## PROBLEM TO WORK ON
Your reply should be a single number, the count of lines in the records that contain the string "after".

## DATA LISTING
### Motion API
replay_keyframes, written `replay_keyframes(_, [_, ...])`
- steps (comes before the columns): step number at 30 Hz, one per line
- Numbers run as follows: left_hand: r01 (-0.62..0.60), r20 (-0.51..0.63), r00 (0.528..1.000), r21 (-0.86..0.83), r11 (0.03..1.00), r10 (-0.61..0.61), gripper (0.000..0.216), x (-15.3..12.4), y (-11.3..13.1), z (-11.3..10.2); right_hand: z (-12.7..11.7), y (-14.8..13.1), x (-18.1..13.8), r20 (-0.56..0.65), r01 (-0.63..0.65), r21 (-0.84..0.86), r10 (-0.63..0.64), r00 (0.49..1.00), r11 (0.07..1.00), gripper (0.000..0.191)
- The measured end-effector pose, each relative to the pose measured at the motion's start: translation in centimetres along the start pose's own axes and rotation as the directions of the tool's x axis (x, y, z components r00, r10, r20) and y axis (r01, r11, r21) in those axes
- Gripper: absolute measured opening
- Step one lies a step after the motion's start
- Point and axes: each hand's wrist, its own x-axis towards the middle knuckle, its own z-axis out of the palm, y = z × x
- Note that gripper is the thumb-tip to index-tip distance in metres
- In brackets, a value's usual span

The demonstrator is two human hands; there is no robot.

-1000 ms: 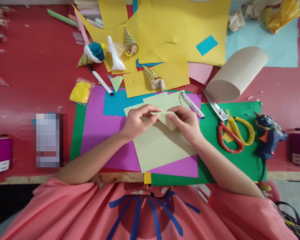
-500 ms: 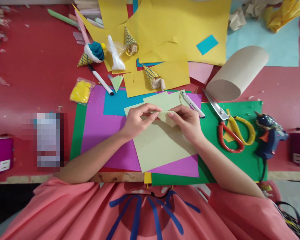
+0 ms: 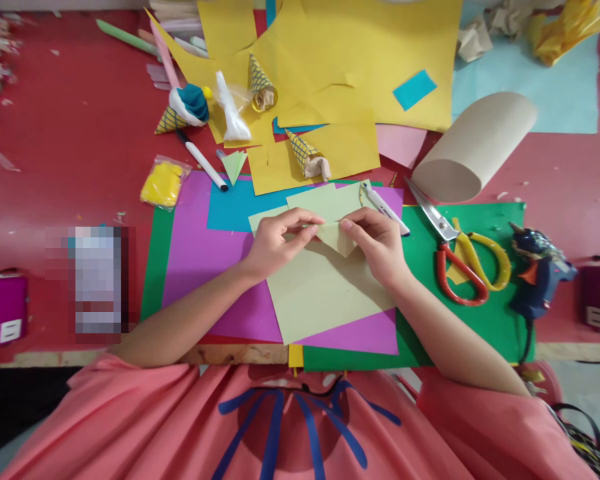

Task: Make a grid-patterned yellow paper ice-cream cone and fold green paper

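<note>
Between my two hands is a small piece of pale green paper (image 3: pixel 336 237), its lower part a pointed corner. My left hand (image 3: pixel 279 241) pinches its left end between thumb and fingers. At the upper right edge, my right hand (image 3: pixel 376 241) grips it with the thumb on top. Beneath them lies a larger pale green sheet (image 3: pixel 325 300), on a purple sheet (image 3: pixel 215 280). A white marker (image 3: pixel 387 209) rests just beyond my right hand. Farther off, a patterned paper cone (image 3: pixel 303 153) stuffed with crumpled paper lies on yellow paper (image 3: pixel 350 157).
To the right are scissors (image 3: pixel 447 233) with red and yellow handles, a cardboard tube (image 3: pixel 475 147) and a blue glue gun (image 3: pixel 543 277). On the left lie a bag of yellow clay (image 3: pixel 163 183), another marker (image 3: pixel 205 162) and a finished-looking paper ice cream cone (image 3: pixel 183 107).
My right thumb has shifted slightly up along the small paper, and the paper's pointed corner now hangs a little lower. My left hand keeps its pinch almost unmoved.
</note>
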Motion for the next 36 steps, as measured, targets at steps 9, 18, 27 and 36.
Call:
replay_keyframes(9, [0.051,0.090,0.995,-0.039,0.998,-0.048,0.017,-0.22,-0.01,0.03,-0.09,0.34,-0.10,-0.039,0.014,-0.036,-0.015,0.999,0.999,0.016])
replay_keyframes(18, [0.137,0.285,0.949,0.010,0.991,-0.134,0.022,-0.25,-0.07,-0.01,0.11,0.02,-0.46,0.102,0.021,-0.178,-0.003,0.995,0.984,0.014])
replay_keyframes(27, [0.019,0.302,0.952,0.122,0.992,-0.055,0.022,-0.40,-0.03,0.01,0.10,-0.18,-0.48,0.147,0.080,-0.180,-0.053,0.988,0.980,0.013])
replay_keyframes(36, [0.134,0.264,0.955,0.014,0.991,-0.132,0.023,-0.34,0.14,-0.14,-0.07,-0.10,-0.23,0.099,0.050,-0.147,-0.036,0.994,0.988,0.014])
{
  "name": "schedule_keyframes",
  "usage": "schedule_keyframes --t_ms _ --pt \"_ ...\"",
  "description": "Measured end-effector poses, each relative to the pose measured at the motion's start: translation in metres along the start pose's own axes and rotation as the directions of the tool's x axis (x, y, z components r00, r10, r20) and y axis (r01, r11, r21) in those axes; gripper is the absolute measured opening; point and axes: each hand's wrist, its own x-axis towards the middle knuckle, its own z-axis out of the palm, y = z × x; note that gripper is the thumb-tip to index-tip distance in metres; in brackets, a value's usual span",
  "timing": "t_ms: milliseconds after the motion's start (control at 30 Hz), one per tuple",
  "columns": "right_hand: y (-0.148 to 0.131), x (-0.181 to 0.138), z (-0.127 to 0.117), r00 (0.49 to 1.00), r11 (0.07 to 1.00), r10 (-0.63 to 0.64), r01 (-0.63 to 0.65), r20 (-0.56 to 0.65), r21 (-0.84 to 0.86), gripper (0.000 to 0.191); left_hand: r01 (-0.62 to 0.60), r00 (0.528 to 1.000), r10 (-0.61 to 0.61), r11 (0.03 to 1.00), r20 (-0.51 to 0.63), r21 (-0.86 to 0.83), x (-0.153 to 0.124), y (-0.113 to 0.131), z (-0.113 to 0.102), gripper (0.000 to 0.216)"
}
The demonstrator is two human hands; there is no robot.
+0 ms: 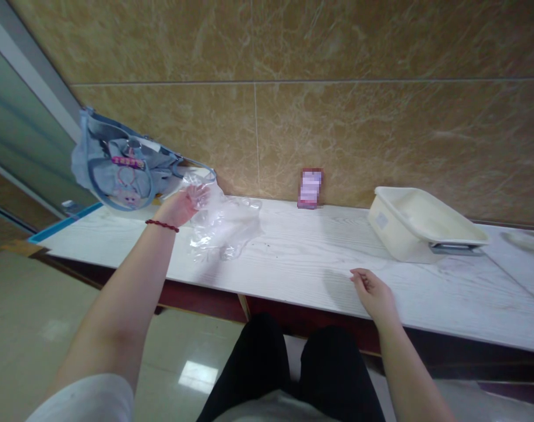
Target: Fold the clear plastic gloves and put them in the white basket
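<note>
My left hand (182,206) reaches to the left part of the white wood-grain table, with its fingers closed on a crumpled clear plastic bag (229,225). The film partly covers those fingers, and the rest of the bag spreads rightward over the tabletop. A dark red braided cord circles my left wrist. Over the front half of the table, right of the middle, my right hand (374,296) is loosely curled, fingers closed, with nothing visible in it. The nearest thing to it is a cream plastic bin (392,237) with a grey handle, behind and to its right.
A light blue denim bag (117,176) with charms rests at the far left against the wall. A blurred-out phone-like object (309,189) leans on the marbled wall tiles (337,135). A pale object (528,240) lies at the right edge.
</note>
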Motion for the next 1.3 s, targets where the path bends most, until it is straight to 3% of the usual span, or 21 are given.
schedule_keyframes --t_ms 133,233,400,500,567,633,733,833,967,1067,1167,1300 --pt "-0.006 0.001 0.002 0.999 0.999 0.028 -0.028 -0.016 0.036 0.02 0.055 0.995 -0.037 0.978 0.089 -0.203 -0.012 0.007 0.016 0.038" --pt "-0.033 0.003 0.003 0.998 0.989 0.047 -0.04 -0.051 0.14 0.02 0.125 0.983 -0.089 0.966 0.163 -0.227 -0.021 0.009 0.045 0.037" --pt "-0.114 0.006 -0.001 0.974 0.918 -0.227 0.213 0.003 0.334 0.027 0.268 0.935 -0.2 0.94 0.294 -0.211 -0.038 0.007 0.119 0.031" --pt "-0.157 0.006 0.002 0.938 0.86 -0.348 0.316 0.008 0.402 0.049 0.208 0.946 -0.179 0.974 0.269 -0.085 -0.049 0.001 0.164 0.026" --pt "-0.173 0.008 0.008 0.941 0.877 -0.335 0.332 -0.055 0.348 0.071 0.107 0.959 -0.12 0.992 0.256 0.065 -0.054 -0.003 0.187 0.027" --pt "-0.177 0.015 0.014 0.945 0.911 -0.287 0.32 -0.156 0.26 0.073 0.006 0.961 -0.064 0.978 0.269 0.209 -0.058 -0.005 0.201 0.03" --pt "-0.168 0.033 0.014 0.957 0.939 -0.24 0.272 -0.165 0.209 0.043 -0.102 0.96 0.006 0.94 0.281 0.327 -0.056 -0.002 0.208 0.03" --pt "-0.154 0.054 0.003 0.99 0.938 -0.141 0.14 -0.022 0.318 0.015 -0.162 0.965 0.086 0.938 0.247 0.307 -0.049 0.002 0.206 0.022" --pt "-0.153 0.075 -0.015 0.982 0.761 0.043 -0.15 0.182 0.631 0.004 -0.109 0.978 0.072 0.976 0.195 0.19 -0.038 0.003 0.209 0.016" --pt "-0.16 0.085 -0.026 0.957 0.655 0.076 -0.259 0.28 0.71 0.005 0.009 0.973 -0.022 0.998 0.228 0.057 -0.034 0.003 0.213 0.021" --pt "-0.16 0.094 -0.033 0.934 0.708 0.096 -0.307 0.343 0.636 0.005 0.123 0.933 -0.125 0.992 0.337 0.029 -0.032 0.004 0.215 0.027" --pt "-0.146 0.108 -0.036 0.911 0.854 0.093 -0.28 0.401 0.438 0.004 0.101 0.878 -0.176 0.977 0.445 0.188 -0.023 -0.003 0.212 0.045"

## TASK OUTPUT
2